I ended up using the clunky voice command to enter an address into the navigation system. You have to say the city, state and street separately as opposed to the single sentence that some other systems allow. Siri she's not. The nav lady sounds like she could use some Xanax. She tends to end her phrases with an anxious-sounding upward inflection. And the directions themselves are a bit odd as she'll say things like "Turn right..drum roll...in 1/2 a mile".
While the car's onboard phonebook was filled with useful entries such as "Dd" and "CCc", I could not get it to sync my phone's contacts. But then, if I owned this beast, I'm sure I'd have a live personal assistant to take care of boring details such as programming the nav system or calling friends to tell them how awesome my car is.
Rounding out the electronic fun is an "AMG" menu buried in the car's computer that contains a lap timer as well as water, oil and transmission temperatures.
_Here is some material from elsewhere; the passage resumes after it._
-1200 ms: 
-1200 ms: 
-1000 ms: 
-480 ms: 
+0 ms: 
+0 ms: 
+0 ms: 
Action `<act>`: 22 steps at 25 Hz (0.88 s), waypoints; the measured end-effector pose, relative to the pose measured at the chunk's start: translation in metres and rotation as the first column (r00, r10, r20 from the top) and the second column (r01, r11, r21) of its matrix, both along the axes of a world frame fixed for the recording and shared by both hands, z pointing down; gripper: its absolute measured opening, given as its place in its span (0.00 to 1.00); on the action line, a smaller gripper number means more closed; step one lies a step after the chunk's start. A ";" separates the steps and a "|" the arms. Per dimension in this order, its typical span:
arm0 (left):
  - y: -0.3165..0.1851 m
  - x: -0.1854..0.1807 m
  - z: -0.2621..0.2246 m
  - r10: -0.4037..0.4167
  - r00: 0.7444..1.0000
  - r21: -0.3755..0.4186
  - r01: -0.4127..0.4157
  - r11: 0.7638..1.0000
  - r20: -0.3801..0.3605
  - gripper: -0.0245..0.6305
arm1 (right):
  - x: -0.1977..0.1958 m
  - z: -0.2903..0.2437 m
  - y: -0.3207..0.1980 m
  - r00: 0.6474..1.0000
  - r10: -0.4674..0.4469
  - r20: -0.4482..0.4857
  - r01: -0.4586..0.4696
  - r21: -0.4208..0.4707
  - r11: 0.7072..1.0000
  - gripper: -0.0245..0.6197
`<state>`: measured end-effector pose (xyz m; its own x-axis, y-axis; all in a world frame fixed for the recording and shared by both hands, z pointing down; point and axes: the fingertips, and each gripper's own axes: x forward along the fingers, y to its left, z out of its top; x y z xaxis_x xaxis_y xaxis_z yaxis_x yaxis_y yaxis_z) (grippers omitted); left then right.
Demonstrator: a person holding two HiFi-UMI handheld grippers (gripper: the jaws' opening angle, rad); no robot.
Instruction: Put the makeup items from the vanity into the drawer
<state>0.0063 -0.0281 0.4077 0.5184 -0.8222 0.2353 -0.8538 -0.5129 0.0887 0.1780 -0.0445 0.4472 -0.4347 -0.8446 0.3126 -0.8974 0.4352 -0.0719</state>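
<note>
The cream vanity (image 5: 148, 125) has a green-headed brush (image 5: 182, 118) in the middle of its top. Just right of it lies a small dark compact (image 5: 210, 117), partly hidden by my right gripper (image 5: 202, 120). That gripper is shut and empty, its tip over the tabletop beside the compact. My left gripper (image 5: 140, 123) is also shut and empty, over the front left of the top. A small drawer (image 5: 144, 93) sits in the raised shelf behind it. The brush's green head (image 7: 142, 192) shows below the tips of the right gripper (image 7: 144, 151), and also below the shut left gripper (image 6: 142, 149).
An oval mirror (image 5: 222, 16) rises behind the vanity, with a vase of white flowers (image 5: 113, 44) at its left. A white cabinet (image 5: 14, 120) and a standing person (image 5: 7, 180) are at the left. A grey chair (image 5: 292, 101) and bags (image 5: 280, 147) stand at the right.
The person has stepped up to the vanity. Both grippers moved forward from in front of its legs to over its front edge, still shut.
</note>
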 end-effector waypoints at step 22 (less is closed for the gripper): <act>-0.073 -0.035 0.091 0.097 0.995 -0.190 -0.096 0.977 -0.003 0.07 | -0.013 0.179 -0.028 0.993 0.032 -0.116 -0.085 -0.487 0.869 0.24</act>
There's also a Ferrari-like dial that allows you to easily select various modes for the transmission and throttle response. To be honest, I couldn't really tell the difference. And with so much torque, the 7 available speeds are more a way of deciding how much noise you want to make at any particular moment. An AMG button lets you save your favorite setting for quick access. On this car it had been programmed to select "Sport plus with traction control on". Probably a smart move.
I headed back into Manhattan quite low on gas. Yes, the SLS drinks faster than a Bavarian at Oktoberfest averaging somewhere around 11 mpg. But that concern was soon swept away by the constant smiles, thumbs up and waves I got. Everyone loves this car. When I finally pulled into a gas station to fill up, the gas station attendant was beaming and just kept saying "nice car man". And as I swung open the gullwing door, some teens in a Honda Civic drove by screaming and cheering. Even Kim Kardashian would be hard-pressed to get this much attention. You'd expect Manhattanites to be pretty jaded about nice cars, but nearly everyone stopped and did double takes as a I drove by. It's hard not to feel a little like you've just cured cancer.
As I pulled back into the garage, the man who greeted me asked how it was. I kept smiling and repeating superlatives and he just nodded and said "I know". Now that I've recovered enough of my faculties to use my words again, I'd say that the SLS combines the performance of a super car, the feel good factor of a classic muscle car, and the beauty and comfort of a great GT car. I'm thinking quite seriously about selling my apartment and moving into one soon.